:: Task brief ::
Return, from the lines below, each one that includes the word "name".

:: Data block ::
________________________
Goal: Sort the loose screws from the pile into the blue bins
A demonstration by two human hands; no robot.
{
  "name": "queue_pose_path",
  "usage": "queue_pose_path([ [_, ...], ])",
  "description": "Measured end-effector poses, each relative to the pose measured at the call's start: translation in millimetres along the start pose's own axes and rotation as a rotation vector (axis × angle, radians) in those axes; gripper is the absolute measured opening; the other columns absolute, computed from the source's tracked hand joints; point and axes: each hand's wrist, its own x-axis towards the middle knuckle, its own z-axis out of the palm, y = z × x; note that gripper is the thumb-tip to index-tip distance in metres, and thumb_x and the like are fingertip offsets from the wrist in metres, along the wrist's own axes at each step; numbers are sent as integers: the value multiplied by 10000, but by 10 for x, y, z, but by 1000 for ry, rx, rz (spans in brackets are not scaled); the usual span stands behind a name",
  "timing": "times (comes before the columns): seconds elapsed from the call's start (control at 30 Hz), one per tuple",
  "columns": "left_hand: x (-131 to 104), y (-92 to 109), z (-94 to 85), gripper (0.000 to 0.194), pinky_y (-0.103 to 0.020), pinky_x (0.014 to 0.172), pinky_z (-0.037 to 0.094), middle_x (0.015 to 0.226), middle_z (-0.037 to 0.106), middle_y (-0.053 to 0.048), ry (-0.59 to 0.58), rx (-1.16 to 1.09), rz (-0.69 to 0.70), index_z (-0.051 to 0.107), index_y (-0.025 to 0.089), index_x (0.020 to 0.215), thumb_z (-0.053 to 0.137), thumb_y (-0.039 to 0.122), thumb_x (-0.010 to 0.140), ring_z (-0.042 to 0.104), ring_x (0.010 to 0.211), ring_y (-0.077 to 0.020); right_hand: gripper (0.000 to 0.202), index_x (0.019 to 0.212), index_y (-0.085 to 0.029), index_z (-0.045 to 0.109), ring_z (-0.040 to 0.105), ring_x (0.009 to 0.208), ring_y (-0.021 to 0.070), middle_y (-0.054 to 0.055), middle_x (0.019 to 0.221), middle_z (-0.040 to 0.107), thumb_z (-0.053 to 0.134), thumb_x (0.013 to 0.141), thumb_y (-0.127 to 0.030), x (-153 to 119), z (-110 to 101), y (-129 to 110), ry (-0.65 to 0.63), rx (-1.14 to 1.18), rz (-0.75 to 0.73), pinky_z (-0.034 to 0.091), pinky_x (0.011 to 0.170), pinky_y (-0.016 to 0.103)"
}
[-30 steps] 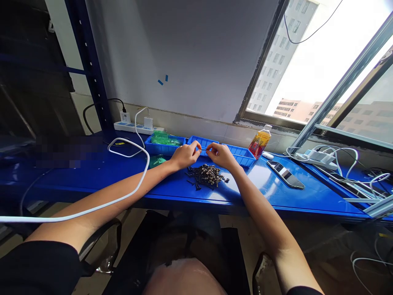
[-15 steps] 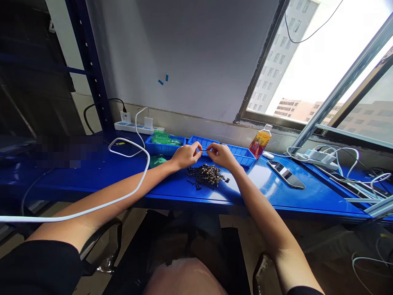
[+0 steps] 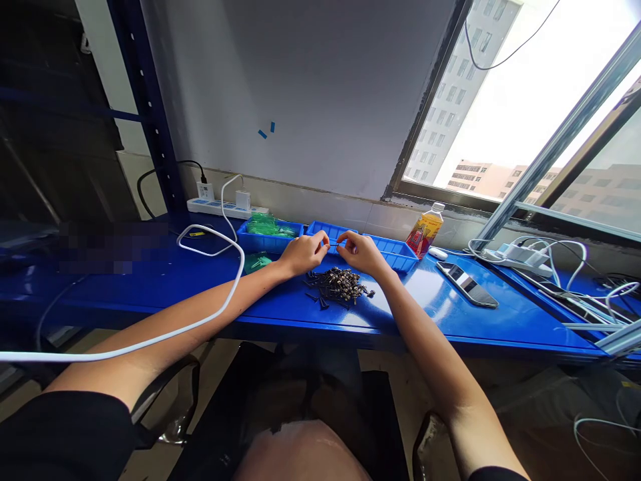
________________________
:: Task output ::
  "name": "queue_pose_path",
  "description": "Measured end-effector poses, each relative to the pose measured at the call's start: translation in millimetres along the start pose's own axes and rotation as a rotation vector (axis × angle, radians) in those axes; gripper is the absolute measured opening; the other columns absolute, computed from the source's tracked hand joints; point and axes: each hand's wrist, its own x-axis towards the middle knuckle, its own z-axis out of the palm, y = z × x; note that gripper is the thumb-tip to index-tip distance in metres, and thumb_x and the like are fingertip offsets from the wrist in metres, along the wrist's own axes at each step; numbers are sent as integers: the value multiplied by 10000, but by 10 for x, y, z, but by 1000 for ry, rx, rz (spans in brackets are not scaled); the usual span stands behind a name",

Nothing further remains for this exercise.